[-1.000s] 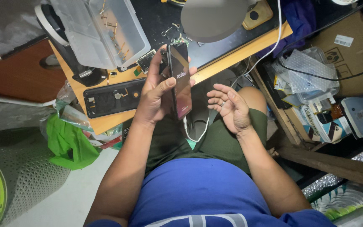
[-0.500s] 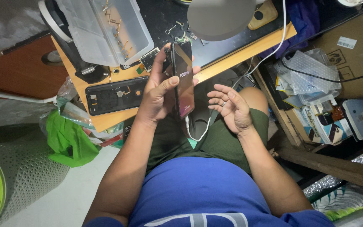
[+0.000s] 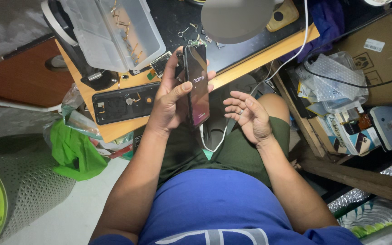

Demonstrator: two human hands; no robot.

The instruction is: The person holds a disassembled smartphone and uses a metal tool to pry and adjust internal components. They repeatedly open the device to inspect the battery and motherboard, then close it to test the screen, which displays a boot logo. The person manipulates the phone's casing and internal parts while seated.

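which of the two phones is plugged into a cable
The phone gripped upright in the left hand, screen lit, with a white cable at its bottom. The other, an opened black phone shell, lies flat on the bench, unplugged.

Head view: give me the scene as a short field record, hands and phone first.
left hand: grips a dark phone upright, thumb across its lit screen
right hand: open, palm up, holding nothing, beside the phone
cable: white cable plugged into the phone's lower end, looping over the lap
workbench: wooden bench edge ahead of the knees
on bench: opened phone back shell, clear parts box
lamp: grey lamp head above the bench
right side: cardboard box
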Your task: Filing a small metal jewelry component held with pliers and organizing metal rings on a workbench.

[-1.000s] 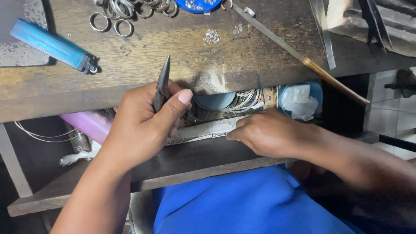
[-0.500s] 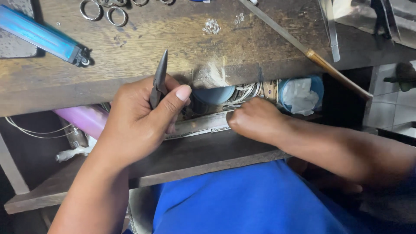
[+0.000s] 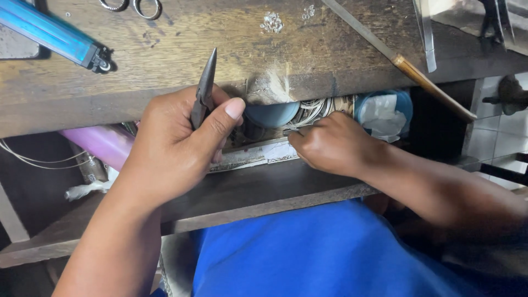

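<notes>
Below the bench edge the right hand [image 3: 330, 151] has crept left, grip hidden; left hand [image 3: 181, 148] stays clamped on pliers [image 3: 204, 93].

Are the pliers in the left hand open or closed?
Closed: the pliers in the left hand show both jaws pressed together into one point, no gap.

R hand [image 3: 330, 151] fingertips hidden under bench [image 3: 165, 60]
</notes>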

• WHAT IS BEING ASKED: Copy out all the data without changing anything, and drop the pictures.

• EXERCISE RESULT:
[-1.000s] 
[-0.500s] 
[+0.000s] 

Demonstrator: two human hands; no robot.

The instruction is: The person holds a disassembled smartphone and uses a metal tool to pry and adjust internal components. They repeatedly open the device to inspect the battery and motherboard, then close it to test the screen, which displays a boot logo. The person manipulates the phone's casing and internal parts while seated.

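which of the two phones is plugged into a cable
The phone gripped upright in the left hand, screen lit, with a white cable at its bottom. The other, an opened black phone shell, lies flat on the bench, unplugged.

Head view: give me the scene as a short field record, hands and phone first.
left hand: grips a dark phone upright, thumb across its lit screen
right hand: open, palm up, holding nothing, beside the phone
cable: white cable plugged into the phone's lower end, looping over the lap
workbench: wooden bench edge ahead of the knees
on bench: opened phone back shell, clear parts box
lamp: grey lamp head above the bench
right side: cardboard box
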Your task: Filing a small metal jewelry component held with pliers and organizing metal rings on a workbench.

[-1.000s] 
[-0.500s] 
[+0.000s] 

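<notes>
Below the bench edge the right hand [image 3: 330, 151] has crept left, grip hidden; left hand [image 3: 181, 148] stays clamped on pliers [image 3: 204, 93].

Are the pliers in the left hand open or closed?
Closed: the pliers in the left hand show both jaws pressed together into one point, no gap.

R hand [image 3: 330, 151] fingertips hidden under bench [image 3: 165, 60]
</notes>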

The exercise ends with this answer.